#### [Prompt]
Starting at the first line, copy the data below through to the end, exactly.

#### [Exercise data]
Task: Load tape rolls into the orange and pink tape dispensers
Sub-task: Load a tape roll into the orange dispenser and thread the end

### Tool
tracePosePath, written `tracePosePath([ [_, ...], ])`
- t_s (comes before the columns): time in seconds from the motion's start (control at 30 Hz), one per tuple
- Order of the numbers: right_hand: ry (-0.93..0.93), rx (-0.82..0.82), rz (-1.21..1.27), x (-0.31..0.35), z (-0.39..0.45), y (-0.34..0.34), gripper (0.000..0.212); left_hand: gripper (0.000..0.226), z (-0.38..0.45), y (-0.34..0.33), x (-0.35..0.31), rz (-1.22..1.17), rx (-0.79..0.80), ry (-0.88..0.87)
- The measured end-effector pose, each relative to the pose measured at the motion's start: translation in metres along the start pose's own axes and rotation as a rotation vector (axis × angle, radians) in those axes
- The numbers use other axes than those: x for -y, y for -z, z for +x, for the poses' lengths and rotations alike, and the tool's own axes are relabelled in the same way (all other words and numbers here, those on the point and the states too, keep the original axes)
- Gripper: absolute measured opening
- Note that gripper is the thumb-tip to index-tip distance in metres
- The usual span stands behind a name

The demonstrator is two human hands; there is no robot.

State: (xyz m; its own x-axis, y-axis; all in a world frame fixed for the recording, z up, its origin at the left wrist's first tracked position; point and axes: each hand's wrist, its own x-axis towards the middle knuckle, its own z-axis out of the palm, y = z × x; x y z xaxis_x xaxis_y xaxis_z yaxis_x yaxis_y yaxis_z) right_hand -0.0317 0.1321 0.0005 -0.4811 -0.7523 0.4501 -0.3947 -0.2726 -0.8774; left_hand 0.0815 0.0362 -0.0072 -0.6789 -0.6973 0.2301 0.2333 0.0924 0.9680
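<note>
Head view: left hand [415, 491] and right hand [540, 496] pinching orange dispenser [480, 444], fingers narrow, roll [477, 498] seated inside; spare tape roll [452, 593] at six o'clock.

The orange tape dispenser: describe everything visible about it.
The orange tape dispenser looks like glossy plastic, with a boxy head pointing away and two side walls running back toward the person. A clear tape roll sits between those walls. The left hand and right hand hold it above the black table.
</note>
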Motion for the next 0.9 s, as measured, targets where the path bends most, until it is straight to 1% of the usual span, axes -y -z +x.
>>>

#### [Response below]
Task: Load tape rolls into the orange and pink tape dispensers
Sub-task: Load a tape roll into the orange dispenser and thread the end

### Tool
tracePosePath, written `tracePosePath([ [_, ...], ])`
- t_s (comes before the columns): time in seconds from the motion's start (control at 30 Hz), one per tuple
- Order of the numbers: right_hand: ry (-0.93..0.93), rx (-0.82..0.82), rz (-1.21..1.27), x (-0.31..0.35), z (-0.39..0.45), y (-0.34..0.34), gripper (0.000..0.212); left_hand: gripper (0.000..0.226), z (-0.38..0.45), y (-0.34..0.33), x (-0.35..0.31), rz (-1.22..1.17), rx (-0.79..0.80), ry (-0.88..0.87)
- The measured end-effector pose, each relative to the pose measured at the motion's start: translation in metres along the start pose's own axes and rotation as a rotation vector (axis × angle, radians) in those axes
- The numbers use other axes than those: x for -y, y for -z, z for +x, for the poses' lengths and rotations alike, and the tool's own axes are relabelled in the same way (all other words and numbers here, those on the point and the states too, keep the original axes)
- Gripper: absolute measured opening
- Note that gripper is the thumb-tip to index-tip distance in metres
- The usual span stands behind a name

The demonstrator is two human hands; there is no robot.

State: (xyz m; its own x-axis, y-axis; all in a world frame fixed for the recording, z up, its origin at the left wrist's first tracked position; point and axes: each hand's wrist, its own x-axis towards the middle knuckle, its own z-axis out of the palm, y = z × x; x y z xaxis_x xaxis_y xaxis_z yaxis_x yaxis_y yaxis_z) right_hand -0.0317 0.1321 0.0005 -0.4811 -0.7523 0.4501 -0.3947 -0.2726 -0.8774; left_hand 0.0815 0.0362 -0.0072 -0.6789 -0.6973 0.2301 0.2333 0.0924 0.9680
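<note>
Head view: left hand [415, 491] and right hand [540, 496] pinching orange dispenser [480, 444], fingers narrow, roll [477, 498] seated inside; spare tape roll [452, 593] at six o'clock.

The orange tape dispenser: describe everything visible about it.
The orange tape dispenser looks like glossy plastic, with a boxy head pointing away and two side walls running back toward the person. A clear tape roll sits between those walls. The left hand and right hand hold it above the black table.
</note>
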Motion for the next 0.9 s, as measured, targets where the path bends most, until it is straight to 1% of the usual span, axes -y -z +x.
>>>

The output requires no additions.